#### Task brief:
Report only how many lines below include "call".

#### Input data:
______________________________

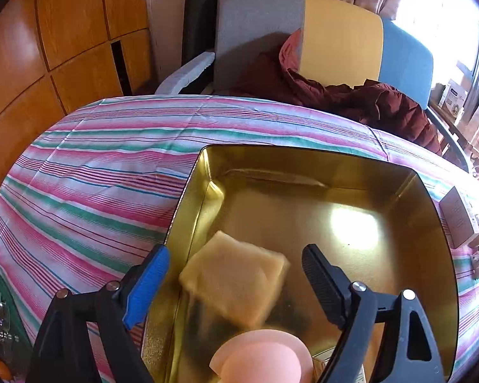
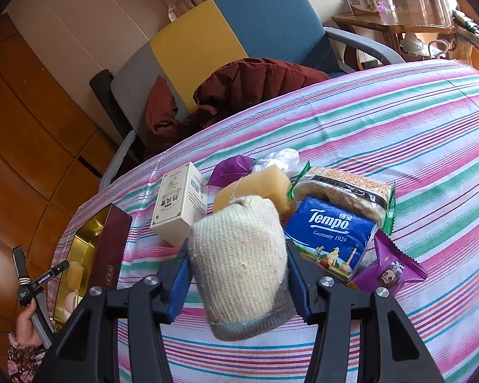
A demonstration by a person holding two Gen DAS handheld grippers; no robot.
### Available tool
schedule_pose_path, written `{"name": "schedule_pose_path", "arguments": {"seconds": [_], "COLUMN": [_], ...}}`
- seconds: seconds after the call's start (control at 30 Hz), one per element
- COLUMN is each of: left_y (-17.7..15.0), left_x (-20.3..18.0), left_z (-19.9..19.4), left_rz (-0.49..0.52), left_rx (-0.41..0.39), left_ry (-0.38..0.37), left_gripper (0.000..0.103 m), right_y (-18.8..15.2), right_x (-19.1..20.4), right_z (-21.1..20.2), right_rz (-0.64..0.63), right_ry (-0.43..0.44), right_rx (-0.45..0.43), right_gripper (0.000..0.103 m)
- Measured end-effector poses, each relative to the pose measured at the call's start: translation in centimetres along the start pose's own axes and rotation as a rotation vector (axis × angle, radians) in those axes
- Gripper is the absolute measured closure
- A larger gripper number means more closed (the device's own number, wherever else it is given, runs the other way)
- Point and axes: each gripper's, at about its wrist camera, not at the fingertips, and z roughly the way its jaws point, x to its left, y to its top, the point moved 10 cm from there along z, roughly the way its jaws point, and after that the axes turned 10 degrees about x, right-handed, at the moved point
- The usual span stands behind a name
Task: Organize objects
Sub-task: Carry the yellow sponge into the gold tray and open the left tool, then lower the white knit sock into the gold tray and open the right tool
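An open gold tin (image 1: 431, 210) stands on the striped tablecloth. Over it my left gripper (image 1: 236, 282) is open, and a blurred yellow block (image 1: 236, 281) lies between the fingers, clear of both pads. A pink round object (image 1: 262, 357) sits low in the tin. My right gripper (image 2: 238, 255) is shut on a cream and grey knitted pouch (image 2: 242, 265). In the right wrist view the tin (image 2: 111, 245) shows its maroon outer wall at the left. Behind the pouch lie a white box (image 2: 178, 204), another yellow block (image 2: 255, 188), a blue Tempo tissue pack (image 2: 332, 236), a cracker packet (image 2: 345, 191) and a purple snack packet (image 2: 392, 271).
The striped tablecloth (image 2: 399, 127) stretches bare to the right and far side. A chair in grey, yellow and blue (image 2: 226, 35) holds a dark red jacket (image 2: 249, 83) behind the table. A person's hand (image 2: 28, 322) holds the other gripper's handle at the lower left. Wooden panelling stands at the left.
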Motion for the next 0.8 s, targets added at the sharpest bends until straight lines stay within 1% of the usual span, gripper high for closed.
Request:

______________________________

#### Answer space:
2